Data records
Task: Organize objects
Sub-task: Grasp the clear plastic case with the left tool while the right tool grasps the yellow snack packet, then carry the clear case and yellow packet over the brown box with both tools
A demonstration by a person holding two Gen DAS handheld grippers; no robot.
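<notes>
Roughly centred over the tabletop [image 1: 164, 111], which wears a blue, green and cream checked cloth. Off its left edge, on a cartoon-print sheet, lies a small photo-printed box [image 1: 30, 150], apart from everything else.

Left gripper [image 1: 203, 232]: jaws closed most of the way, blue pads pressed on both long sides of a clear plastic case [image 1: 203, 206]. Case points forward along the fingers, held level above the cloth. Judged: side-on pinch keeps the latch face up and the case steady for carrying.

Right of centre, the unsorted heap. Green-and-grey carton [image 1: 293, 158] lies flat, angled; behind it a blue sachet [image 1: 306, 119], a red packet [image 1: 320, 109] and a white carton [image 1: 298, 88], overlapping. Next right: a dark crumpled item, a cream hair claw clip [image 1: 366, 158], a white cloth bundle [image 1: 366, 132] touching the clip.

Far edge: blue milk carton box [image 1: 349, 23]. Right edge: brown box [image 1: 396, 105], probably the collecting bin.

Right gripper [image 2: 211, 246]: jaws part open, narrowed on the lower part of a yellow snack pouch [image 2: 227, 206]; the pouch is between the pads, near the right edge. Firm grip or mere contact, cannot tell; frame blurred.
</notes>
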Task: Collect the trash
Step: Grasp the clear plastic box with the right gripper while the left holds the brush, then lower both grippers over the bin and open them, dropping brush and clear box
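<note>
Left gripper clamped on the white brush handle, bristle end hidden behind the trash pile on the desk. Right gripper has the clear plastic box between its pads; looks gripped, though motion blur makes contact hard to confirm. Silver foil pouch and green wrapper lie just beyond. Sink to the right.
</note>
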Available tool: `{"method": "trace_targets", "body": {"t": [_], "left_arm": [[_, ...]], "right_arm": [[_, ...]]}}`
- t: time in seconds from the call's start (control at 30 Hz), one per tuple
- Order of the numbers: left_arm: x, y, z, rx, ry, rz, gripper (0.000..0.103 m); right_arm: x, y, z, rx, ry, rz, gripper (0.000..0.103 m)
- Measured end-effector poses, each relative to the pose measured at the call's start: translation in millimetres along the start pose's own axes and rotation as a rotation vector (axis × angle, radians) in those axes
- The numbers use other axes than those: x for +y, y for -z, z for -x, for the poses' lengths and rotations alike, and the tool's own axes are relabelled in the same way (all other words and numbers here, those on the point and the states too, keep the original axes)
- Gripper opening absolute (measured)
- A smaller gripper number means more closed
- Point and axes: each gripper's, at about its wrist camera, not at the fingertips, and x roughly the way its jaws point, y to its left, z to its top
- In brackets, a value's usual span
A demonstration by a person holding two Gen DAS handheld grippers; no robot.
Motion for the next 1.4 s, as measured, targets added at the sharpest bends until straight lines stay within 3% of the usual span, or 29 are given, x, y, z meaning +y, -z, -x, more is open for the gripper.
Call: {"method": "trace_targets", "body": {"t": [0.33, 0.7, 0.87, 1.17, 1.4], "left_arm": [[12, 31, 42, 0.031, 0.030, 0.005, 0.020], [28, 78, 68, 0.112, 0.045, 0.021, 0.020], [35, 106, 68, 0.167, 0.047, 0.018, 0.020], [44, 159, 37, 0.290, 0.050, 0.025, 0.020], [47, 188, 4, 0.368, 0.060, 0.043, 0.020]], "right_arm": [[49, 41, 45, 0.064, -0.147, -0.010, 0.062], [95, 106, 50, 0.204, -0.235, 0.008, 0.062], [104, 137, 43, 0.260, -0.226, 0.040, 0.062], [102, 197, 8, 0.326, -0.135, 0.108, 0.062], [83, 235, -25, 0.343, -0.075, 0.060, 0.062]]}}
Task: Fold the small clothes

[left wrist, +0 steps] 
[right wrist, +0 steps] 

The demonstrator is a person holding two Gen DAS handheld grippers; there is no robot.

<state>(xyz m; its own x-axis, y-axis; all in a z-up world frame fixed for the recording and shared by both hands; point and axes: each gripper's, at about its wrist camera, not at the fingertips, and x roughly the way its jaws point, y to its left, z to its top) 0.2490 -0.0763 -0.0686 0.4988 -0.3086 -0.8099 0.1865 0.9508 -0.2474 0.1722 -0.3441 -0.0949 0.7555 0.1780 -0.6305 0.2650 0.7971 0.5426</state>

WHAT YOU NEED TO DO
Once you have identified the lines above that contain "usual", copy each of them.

WRITTEN RESPONSE
- In brackets, a value's usual span
Motion for the next 1.4 s, as measured, targets added at the sharpest bends until straight lines stay within 3% of the usual span, or 29 are given, x, y, z meaning +y, -z, -x, more is open for the gripper.

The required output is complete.